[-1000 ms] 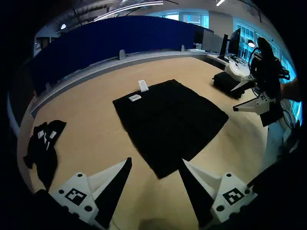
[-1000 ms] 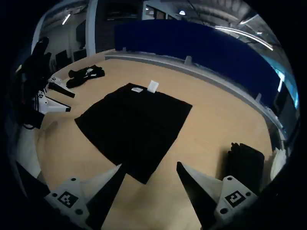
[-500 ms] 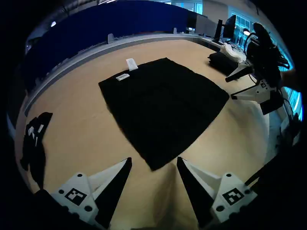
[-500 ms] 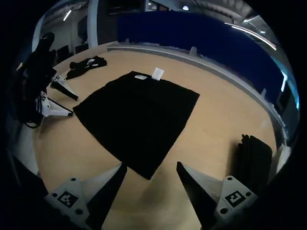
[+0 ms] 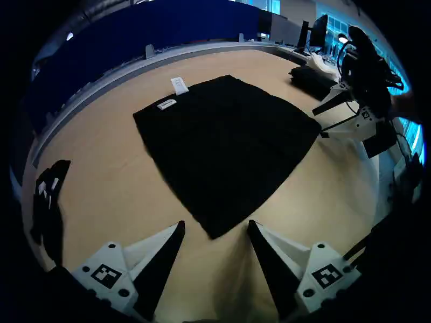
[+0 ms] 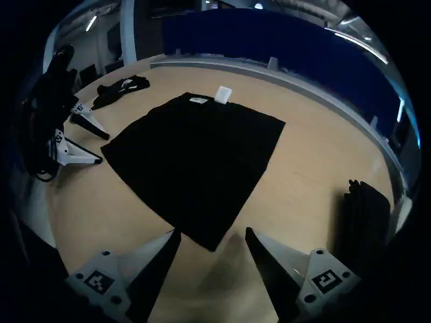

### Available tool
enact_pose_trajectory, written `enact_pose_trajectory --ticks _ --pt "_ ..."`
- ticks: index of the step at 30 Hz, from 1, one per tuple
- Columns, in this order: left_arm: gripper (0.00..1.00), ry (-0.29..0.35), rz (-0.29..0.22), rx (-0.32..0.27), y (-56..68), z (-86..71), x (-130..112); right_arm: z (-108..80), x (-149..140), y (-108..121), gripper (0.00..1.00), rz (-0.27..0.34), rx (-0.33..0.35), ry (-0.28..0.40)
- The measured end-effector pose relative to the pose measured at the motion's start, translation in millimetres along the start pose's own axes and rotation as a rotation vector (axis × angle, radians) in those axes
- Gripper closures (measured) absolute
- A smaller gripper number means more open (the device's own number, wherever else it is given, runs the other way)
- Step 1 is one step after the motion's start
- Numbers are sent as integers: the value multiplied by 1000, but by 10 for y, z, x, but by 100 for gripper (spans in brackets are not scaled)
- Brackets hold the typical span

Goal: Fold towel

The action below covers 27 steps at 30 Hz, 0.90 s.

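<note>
While its 2 white, black-faced fingers stand spread with nothing between them, the left tool (image 5: 215, 223) points forward and down over the light wooden tabletop (image 5: 108, 161). The near corner of the flat black towel (image 5: 226, 145) shows in the gap between its fingertips. Whether the tips touch the cloth cannot be told.

The right tool (image 6: 212, 231) is posed the same way in the right gripper view, fingers apart and empty, with another corner of the towel (image 6: 194, 156) showing between them.

Each tool also appears in the other's view. The right tool (image 5: 334, 116) is at the towel's right corner with part of a hand (image 5: 405, 102) behind it, and the left tool (image 6: 81, 137) is at the towel's left corner. Both have their fingers apart.

The 1 towel lies spread in the middle of the tabletop (image 6: 312, 161), and 2 small white tags (image 5: 179, 85) (image 5: 166, 104) sit at its far edge. Well apart from it are 1 crumpled heap of black cloth (image 5: 48, 210) and 1 stack of folded black cloths (image 6: 366, 220). A dark blue partition wall (image 5: 134, 37) runs along the tabletop's far side.
</note>
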State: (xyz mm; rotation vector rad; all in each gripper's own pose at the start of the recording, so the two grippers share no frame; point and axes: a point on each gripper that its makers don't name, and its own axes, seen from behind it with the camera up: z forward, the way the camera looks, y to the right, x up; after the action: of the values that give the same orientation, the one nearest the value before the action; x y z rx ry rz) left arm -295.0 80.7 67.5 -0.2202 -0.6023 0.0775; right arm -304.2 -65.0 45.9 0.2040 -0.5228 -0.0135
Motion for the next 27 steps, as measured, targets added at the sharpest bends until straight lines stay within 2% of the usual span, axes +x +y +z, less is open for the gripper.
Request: enact_pose_trajectory --ticks 7,13,17,21,23,27 --pt "14 5 -13 10 7 16 -1 2 -55 6 10 0 -6 -7" --pt "26 0 -7 8 39 18 2 11 -95 -2 23 -1 -1 -19" --pt "43 -6 0 2 86 20 3 22 -89 -21 29 4 4 -19" --pt "47 -10 -2 3 102 28 4 27 -84 -32 36 5 5 -15" --pt "48 -11 -5 3 100 32 2 24 -85 -45 43 3 9 -14" --pt "60 -16 -16 13 68 32 3 20 -90 -66 64 -4 15 -13"
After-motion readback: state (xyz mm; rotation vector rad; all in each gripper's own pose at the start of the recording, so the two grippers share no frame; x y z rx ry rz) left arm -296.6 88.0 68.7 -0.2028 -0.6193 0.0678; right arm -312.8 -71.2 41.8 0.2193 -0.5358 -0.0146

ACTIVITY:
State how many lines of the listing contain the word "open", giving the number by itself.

EXPECTED ANSWER:
2